EXERCISE AIM ▸
Repeat every line of the material below exactly.

== INPUT DATA ==

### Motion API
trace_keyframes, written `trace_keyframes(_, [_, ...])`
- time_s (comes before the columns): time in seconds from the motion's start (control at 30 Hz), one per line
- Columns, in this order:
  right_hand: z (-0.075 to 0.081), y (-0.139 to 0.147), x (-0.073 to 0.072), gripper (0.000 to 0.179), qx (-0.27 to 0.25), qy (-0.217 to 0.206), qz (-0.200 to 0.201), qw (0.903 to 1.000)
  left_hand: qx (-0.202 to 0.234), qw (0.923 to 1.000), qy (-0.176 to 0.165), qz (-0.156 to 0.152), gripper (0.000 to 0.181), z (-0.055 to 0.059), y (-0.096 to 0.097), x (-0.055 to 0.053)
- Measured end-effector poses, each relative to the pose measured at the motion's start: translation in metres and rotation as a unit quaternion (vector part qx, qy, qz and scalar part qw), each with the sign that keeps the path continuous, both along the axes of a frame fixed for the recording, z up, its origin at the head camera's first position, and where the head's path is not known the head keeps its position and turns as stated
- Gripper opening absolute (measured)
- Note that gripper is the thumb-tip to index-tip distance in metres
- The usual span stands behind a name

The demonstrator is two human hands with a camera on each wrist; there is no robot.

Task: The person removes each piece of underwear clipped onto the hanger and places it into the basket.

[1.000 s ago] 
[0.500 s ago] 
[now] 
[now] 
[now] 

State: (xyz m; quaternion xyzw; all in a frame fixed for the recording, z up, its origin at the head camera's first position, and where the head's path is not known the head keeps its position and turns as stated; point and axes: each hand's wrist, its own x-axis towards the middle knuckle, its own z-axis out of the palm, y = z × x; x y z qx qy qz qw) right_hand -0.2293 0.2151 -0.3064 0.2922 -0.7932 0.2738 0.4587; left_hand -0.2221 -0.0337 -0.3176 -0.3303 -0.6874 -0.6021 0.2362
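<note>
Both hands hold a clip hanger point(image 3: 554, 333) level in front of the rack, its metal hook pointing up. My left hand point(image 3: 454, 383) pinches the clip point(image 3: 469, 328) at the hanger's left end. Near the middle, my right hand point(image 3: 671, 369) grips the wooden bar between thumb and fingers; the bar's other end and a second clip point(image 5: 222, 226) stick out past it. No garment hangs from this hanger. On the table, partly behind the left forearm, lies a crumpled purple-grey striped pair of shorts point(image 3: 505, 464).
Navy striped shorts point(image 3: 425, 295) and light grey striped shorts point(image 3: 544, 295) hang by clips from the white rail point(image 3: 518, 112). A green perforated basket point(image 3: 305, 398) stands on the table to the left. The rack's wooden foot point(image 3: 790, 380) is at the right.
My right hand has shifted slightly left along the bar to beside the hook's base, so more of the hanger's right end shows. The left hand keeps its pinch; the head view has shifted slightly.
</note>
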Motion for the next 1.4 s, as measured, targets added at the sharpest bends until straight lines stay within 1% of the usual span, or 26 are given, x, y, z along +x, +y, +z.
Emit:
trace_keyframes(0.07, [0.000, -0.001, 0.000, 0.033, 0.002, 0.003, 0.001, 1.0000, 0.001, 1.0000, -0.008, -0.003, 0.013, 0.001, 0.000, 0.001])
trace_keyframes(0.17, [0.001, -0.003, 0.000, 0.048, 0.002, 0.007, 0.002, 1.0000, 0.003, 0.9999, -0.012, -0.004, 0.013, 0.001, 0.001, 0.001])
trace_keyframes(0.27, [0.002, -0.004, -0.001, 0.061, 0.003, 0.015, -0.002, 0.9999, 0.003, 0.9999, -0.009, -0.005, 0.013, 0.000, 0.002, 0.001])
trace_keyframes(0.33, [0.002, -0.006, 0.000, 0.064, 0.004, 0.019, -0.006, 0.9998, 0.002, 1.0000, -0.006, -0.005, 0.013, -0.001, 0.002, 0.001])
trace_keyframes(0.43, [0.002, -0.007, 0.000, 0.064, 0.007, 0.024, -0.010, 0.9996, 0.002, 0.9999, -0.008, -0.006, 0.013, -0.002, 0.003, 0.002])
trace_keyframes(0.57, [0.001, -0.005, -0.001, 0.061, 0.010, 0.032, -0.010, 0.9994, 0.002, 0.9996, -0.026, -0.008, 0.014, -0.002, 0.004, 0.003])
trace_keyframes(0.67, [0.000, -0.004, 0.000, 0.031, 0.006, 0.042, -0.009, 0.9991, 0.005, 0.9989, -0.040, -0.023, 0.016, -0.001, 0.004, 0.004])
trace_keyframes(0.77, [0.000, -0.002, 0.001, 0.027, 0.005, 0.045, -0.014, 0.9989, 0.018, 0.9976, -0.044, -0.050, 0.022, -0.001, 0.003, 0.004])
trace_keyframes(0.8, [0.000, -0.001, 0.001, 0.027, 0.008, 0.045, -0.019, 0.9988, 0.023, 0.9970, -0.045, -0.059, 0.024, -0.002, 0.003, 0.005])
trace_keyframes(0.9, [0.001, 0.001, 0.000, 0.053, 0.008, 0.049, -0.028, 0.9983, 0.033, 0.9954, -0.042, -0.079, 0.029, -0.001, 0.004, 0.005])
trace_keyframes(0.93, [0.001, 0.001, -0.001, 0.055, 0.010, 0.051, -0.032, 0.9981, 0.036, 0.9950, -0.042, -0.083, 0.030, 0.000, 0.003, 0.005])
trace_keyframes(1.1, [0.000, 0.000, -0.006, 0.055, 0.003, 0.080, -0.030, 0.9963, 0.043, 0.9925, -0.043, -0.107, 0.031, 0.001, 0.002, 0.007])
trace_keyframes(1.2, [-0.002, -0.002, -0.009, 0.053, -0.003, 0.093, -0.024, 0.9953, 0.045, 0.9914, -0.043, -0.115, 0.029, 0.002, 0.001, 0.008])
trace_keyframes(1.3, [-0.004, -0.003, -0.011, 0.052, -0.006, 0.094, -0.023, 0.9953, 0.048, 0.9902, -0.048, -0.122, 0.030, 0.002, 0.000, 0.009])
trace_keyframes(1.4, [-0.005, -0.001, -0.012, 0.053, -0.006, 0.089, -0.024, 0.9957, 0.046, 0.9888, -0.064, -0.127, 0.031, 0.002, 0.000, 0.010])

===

WORKED SOLUTION ▸
### Motion API
trace_keyframes, written `trace_keyframes(_, [_, ...])`
- time_s (comes before the columns): time in seconds from the motion's start (control at 30 Hz), one per line
- Columns, in this order:
  right_hand: z (-0.075 to 0.081), y (-0.139 to 0.147), x (-0.073 to 0.072), gripper (0.000 to 0.179), qx (-0.27 to 0.25), qy (-0.217 to 0.206), qz (-0.200 to 0.201), qw (0.903 to 1.000)
  left_hand: qx (-0.202 to 0.234), qw (0.923 to 1.000), qy (-0.176 to 0.165), qz (-0.156 to 0.152), gripper (0.000 to 0.181), z (-0.055 to 0.059), y (-0.096 to 0.097), x (-0.055 to 0.053)
- Measured end-effector poses, each relative to the pose measured at the motion's start: translation in metres and rotation as a unit quaternion (vector part qx, qy, qz and scalar part qw), each with the sign that keeps the path continuous, both along the axes of a frame fixed for the recording, z up, its origin at the head camera's first position, and where the head's path is not known the head keeps its position and turns as stated
- Gripper opening absolute (measured)
- Note that gripper is the thumb-tip to index-tip distance in metres
- The usual span stands behind a name

The demonstrator is two human hands with a camera on each wrist; there is no robot.

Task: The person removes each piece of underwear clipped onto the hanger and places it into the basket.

[1.000 s ago] 
[0.500 s ago] 
[now] 
[now] 
[now] 

State: (xyz m; quaternion xyzw; all in a frame fixed for the recording, z up, its origin at the head camera's first position, and where the head's path is not known the head keeps its position and turns as stated; point and axes: each hand's wrist, its own x-axis towards the middle knuckle, its own z-axis out of the palm, y = z × x; x y z qx qy qz qw) right_hand -0.2293 0.2151 -0.3064 0.2922 -0.7932 0.2738 0.4587; left_hand -0.2221 -0.0337 -0.3176 -0.3303 -0.6874 -0.6021 0.2362
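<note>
Both hands hold a clip hanger point(image 3: 554, 333) level in front of the rack, its metal hook pointing up. My left hand point(image 3: 454, 383) pinches the clip point(image 3: 469, 328) at the hanger's left end. Near the middle, my right hand point(image 3: 671, 369) grips the wooden bar between thumb and fingers; the bar's other end and a second clip point(image 5: 222, 226) stick out past it. No garment hangs from this hanger. On the table, partly behind the left forearm, lies a crumpled purple-grey striped pair of shorts point(image 3: 505, 464).
Navy striped shorts point(image 3: 425, 295) and light grey striped shorts point(image 3: 544, 295) hang by clips from the white rail point(image 3: 518, 112). A green perforated basket point(image 3: 305, 398) stands on the table to the left. The rack's wooden foot point(image 3: 790, 380) is at the right.
My right hand has shifted slightly left along the bar to beside the hook's base, so more of the hanger's right end shows. The left hand keeps its pinch; the head view has shifted slightly.
</note>
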Motion for the next 1.4 s, as measured, targets added at the sharpest bends until straight lines stay within 1% of the usual span, or 26 are given, x, y, z along +x, +y, +z.
Emit:
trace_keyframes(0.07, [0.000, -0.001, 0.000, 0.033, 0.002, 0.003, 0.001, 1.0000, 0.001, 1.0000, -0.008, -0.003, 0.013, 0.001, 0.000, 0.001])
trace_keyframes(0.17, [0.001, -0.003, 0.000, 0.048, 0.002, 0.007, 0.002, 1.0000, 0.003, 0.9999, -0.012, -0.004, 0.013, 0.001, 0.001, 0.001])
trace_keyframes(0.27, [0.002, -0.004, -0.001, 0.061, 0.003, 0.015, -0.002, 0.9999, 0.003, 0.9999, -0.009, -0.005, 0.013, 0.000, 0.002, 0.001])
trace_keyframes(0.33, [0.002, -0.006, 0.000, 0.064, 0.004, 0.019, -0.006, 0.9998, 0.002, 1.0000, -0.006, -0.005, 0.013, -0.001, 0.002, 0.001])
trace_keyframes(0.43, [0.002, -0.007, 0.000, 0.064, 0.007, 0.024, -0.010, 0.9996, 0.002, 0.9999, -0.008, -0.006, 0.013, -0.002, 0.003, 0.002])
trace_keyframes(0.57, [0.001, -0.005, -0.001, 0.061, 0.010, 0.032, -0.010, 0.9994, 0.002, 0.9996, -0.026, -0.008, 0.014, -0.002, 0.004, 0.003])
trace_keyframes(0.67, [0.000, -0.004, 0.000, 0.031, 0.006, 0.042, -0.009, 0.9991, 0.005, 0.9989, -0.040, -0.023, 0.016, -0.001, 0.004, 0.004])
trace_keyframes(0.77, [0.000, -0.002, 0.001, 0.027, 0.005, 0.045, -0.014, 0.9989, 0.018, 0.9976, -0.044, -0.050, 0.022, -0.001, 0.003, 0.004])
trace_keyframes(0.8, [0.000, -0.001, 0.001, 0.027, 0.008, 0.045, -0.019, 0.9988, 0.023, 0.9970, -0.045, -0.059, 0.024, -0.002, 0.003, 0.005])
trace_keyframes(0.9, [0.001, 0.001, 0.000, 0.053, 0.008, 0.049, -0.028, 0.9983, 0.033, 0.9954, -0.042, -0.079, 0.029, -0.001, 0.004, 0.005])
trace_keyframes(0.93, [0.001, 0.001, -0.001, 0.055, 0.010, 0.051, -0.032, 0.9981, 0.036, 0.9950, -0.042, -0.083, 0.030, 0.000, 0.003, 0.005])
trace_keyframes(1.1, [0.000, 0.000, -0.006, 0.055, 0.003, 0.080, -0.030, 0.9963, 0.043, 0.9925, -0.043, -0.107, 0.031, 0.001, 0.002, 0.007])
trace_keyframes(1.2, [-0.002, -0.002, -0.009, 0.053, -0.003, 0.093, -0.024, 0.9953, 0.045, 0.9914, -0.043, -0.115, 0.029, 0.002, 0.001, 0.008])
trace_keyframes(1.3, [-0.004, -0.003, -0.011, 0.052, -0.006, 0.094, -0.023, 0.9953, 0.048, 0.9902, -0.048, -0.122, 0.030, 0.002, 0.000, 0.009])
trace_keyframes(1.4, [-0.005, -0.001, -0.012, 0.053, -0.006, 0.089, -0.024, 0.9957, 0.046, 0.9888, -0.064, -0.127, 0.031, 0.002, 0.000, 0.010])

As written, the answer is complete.